§ **What needs to be done**: Everything from the line holding "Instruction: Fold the" through the last line of the data, and nothing else, should be retyped exactly, with no pictures.

§ **The data**:
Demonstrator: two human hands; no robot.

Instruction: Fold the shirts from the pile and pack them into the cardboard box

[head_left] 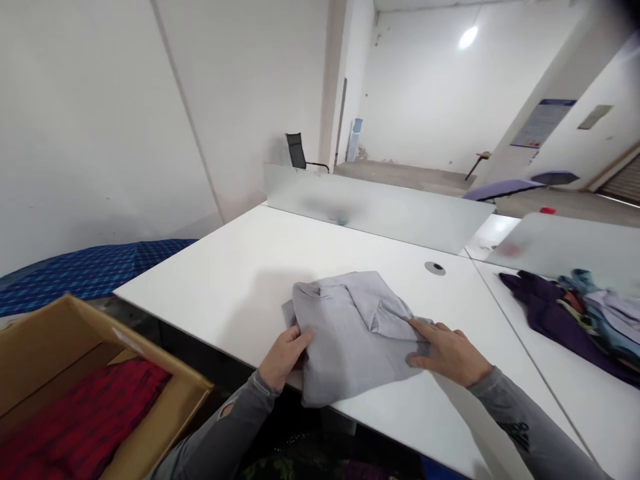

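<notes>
A folded light-grey garment [350, 340] lies at the front edge of the white table [225, 267], one corner hanging slightly over it. Its layers are loose, with a flap creased across the upper right. My left hand [284, 353] grips the garment's left edge, thumb on top and fingers partly hidden under the cloth. At the opposite side, my right hand [447, 350] holds the right edge between thumb and fingers. Exactly which kind of garment it is cannot be made out.
An open cardboard box [195, 393] with red patterned cloth [90, 420] stands at the lower left. Blue checked fabric [125, 260] lies behind it. Frosted dividers [380, 207] edge the table's back. Piled clothes [555, 313] lie at the right.
</notes>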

§ **Written solution**:
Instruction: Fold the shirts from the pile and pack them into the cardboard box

[head_left] 

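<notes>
A folded light-grey garment [350, 340] lies at the front edge of the white table [225, 267], one corner hanging slightly over it. Its layers are loose, with a flap creased across the upper right. My left hand [284, 353] grips the garment's left edge, thumb on top and fingers partly hidden under the cloth. At the opposite side, my right hand [447, 350] holds the right edge between thumb and fingers. Exactly which kind of garment it is cannot be made out.
An open cardboard box [195, 393] with red patterned cloth [90, 420] stands at the lower left. Blue checked fabric [125, 260] lies behind it. Frosted dividers [380, 207] edge the table's back. Piled clothes [555, 313] lie at the right.
</notes>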

No more output is required for the exercise.